BRIEF: Please output the section of the listing below that opens with the line containing "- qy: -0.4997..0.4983" and closes with the line containing "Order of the", exactly and with nothing else.

__________

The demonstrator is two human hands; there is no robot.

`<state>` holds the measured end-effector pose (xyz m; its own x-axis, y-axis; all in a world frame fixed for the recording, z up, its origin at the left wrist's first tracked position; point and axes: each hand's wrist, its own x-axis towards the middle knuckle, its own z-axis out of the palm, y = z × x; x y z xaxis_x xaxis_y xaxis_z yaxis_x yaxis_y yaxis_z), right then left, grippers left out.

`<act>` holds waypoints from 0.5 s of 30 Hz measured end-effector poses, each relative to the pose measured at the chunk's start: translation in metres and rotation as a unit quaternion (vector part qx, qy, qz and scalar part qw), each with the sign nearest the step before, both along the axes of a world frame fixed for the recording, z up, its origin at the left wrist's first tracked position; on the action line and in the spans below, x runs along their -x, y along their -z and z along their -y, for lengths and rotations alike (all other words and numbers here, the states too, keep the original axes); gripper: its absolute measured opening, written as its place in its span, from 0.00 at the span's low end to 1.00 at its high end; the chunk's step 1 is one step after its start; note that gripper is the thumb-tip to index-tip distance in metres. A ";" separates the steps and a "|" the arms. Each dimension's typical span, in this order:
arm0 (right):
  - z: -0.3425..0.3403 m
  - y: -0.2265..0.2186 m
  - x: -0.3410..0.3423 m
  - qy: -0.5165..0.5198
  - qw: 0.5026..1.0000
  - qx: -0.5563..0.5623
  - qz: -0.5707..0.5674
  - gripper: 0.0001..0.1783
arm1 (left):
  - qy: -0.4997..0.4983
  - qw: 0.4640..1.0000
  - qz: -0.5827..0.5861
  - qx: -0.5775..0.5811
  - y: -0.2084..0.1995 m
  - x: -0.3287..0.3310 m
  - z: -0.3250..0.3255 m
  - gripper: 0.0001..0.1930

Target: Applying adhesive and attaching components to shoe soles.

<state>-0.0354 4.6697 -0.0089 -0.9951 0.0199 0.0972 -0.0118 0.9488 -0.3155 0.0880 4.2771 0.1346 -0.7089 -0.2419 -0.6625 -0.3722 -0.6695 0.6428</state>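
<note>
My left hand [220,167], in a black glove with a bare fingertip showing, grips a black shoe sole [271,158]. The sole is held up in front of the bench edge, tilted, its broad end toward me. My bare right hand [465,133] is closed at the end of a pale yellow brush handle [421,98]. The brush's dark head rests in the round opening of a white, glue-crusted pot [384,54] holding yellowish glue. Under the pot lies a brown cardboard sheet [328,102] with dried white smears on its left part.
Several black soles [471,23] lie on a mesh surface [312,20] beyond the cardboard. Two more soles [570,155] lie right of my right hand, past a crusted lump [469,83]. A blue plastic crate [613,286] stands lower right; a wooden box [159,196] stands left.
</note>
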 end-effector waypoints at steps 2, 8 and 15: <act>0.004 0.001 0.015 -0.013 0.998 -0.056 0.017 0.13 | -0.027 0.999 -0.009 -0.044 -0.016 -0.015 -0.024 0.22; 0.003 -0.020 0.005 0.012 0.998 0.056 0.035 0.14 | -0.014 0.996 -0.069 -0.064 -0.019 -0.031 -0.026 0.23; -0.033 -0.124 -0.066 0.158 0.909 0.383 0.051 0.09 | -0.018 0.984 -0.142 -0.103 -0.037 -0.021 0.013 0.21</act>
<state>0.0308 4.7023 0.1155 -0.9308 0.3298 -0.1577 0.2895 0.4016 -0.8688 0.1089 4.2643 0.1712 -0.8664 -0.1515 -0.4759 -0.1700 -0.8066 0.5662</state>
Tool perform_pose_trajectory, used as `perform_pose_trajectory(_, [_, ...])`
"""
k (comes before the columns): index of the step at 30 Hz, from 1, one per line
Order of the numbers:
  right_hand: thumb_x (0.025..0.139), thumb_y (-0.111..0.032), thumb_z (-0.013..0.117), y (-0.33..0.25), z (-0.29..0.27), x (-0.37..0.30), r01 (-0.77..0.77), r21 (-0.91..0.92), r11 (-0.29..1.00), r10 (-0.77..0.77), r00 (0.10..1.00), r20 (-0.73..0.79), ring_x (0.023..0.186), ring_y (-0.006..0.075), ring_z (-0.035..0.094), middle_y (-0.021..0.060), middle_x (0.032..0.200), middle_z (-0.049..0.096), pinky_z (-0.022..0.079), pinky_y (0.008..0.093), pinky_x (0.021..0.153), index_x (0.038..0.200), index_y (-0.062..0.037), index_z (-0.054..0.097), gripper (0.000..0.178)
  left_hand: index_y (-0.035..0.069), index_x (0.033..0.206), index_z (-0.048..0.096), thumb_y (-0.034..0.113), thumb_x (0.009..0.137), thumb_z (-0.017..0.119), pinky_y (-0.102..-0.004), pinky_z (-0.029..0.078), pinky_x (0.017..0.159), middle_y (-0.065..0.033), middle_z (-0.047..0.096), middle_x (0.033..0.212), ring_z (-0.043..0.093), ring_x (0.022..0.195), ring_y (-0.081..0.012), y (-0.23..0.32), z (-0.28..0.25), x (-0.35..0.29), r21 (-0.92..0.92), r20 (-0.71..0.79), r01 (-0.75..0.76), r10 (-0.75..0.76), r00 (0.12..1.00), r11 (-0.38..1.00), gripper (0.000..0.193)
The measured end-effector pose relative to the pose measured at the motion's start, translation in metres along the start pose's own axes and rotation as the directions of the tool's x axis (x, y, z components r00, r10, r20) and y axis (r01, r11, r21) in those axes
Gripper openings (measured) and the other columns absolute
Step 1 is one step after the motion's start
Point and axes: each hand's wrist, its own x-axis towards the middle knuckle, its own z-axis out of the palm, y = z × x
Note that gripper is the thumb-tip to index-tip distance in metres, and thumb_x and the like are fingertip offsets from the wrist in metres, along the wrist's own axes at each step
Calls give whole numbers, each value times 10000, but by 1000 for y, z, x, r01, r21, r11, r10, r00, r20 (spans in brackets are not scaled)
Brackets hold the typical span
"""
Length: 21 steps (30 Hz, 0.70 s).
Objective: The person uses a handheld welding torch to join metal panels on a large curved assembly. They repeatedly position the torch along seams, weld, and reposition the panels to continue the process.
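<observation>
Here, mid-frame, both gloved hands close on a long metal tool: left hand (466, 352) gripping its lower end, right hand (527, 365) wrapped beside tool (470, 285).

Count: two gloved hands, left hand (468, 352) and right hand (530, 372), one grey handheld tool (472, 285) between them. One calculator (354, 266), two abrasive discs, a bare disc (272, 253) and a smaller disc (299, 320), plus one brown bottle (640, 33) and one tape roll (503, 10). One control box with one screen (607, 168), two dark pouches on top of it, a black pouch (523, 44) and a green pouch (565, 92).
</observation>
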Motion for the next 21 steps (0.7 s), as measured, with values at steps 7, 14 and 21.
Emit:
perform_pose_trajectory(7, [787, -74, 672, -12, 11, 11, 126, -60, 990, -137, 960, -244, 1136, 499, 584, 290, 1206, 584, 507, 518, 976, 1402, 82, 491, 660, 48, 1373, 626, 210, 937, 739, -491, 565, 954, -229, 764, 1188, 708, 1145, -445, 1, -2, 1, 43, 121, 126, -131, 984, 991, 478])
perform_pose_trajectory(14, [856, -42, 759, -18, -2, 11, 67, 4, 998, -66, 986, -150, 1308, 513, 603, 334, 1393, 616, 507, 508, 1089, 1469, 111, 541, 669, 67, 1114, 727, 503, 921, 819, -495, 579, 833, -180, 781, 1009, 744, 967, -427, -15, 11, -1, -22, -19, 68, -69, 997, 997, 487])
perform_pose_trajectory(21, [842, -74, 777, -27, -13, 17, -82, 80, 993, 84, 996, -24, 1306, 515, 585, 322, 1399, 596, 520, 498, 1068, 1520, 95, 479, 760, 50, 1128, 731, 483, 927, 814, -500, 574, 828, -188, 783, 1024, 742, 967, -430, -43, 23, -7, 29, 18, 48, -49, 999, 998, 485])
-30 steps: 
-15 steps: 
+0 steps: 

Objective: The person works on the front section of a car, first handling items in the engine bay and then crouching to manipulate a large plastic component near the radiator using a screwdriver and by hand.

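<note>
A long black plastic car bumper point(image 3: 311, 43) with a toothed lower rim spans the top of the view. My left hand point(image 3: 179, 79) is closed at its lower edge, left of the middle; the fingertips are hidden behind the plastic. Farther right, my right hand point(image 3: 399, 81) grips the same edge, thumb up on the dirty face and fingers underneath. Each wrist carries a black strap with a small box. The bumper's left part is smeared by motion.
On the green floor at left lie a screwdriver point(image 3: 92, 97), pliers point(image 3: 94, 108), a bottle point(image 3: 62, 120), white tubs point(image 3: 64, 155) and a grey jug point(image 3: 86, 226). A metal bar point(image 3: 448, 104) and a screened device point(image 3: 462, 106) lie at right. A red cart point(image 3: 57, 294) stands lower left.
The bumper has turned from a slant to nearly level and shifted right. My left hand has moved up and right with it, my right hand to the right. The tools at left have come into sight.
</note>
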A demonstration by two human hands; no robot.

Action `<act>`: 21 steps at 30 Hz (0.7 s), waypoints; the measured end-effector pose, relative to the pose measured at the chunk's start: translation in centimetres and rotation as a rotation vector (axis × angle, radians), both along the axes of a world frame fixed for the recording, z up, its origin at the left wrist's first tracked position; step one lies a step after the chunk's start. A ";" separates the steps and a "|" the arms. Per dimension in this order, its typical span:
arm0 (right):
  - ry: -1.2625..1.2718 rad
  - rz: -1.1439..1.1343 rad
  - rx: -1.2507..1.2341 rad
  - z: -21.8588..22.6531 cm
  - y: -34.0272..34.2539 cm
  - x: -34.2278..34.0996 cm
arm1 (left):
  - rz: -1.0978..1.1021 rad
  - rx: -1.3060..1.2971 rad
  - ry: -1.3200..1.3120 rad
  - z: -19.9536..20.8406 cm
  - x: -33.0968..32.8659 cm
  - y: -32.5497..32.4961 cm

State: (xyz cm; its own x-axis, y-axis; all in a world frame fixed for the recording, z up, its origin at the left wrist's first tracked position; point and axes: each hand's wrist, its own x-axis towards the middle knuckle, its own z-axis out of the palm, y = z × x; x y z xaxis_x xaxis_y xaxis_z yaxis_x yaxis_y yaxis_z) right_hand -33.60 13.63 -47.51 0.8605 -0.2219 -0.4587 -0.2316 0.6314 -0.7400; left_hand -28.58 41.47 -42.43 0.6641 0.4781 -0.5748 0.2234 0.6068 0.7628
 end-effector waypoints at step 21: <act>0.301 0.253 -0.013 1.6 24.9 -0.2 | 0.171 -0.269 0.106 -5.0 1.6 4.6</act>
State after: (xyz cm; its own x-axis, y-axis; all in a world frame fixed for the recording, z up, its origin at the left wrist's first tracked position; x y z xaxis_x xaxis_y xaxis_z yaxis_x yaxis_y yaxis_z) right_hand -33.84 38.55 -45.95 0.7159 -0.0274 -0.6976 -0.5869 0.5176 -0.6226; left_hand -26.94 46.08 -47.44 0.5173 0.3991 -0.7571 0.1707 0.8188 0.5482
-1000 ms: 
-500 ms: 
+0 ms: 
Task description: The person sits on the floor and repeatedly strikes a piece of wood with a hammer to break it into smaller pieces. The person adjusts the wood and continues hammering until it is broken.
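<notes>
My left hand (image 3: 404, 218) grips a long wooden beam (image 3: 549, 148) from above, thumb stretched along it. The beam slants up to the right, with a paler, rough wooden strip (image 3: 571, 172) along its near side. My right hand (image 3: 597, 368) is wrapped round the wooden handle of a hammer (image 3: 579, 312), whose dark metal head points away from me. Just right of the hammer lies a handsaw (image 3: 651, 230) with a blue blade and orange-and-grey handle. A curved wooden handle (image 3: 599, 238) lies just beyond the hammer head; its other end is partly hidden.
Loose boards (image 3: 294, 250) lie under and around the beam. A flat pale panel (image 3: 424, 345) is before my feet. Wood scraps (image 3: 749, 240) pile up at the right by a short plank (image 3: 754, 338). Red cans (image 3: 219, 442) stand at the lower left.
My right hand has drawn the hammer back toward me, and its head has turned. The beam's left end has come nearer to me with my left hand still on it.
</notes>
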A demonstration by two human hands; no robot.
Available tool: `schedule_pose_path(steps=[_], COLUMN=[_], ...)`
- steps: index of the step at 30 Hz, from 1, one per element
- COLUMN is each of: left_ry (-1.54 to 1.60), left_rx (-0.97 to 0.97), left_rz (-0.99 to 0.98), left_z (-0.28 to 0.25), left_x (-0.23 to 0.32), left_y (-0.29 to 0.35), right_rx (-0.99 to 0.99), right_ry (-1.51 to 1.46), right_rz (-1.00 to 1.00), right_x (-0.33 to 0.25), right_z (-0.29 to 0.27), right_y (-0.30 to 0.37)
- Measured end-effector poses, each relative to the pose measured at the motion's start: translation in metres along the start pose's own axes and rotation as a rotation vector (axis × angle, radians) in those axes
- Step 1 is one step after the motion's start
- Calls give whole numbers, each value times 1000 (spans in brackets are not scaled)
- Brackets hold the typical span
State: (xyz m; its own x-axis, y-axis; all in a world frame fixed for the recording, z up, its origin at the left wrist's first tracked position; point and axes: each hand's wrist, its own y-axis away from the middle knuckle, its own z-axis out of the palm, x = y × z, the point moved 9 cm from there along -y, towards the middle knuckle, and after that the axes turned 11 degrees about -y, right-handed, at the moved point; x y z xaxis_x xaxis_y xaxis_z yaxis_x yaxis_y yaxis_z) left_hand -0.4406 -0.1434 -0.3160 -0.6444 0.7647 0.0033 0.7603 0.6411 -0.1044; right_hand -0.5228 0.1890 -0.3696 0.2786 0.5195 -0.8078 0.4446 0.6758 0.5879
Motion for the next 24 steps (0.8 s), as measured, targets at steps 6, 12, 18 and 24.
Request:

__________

RESPONSE TO THE EXERCISE:
  - qy: -0.4997..0.4983
  - qw: 0.4640..1.0000
  - qz: -0.5827..0.5861
  - qx: -0.5775..0.5811
  - y: -0.2084..0.1995 m
  - x: -0.3287..0.3310 m
  - z: -0.3250..0.3255 m
  - gripper: 0.0001..0.1930

Target: Applying adhesive and attaching components to shoe soles.

<state>-0.0354 4.6697 -0.0089 -0.9951 0.0199 0.0972 -0.0118 0.9488 -0.3155 0.0880 4.2771 0.1346 -0.7089 -0.2419 -0.6625 -0.3722 -0.6695 0.6428</state>
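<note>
My left hand [220,167], in a black glove with a bare fingertip showing, grips a black shoe sole [271,158]. The sole is held up in front of the bench edge, tilted, its broad end toward me. My bare right hand [465,133] is closed at the end of a pale yellow brush handle [421,98]. The brush's dark head rests in the round opening of a white, glue-crusted pot [384,54] holding yellowish glue. Under the pot lies a brown cardboard sheet [328,102] with dried white smears on its left part.
Several black soles [471,23] lie on a mesh surface [312,20] beyond the cardboard. Two more soles [570,155] lie right of my right hand, past a crusted lump [469,83]. A blue plastic crate [613,286] stands lower right; a wooden box [159,196] stands left.
</note>
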 end-effector waypoints at steps 2, 8 and 15: <act>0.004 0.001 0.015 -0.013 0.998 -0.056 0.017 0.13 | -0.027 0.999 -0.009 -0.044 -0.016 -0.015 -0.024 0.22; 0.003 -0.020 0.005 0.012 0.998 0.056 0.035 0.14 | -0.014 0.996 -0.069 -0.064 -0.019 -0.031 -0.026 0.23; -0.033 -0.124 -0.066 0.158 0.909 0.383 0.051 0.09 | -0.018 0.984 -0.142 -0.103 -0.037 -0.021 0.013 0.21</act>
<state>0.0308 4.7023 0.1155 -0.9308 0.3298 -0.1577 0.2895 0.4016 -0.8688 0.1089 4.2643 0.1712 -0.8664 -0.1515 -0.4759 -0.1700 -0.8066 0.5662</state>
Tool perform_pose_trajectory, used as `perform_pose_trajectory(_, [_, ...])`
"""
k (comes before the columns): index of the step at 30 Hz, from 1, one per line
Order of the numbers:

That's the answer, with nothing more to add.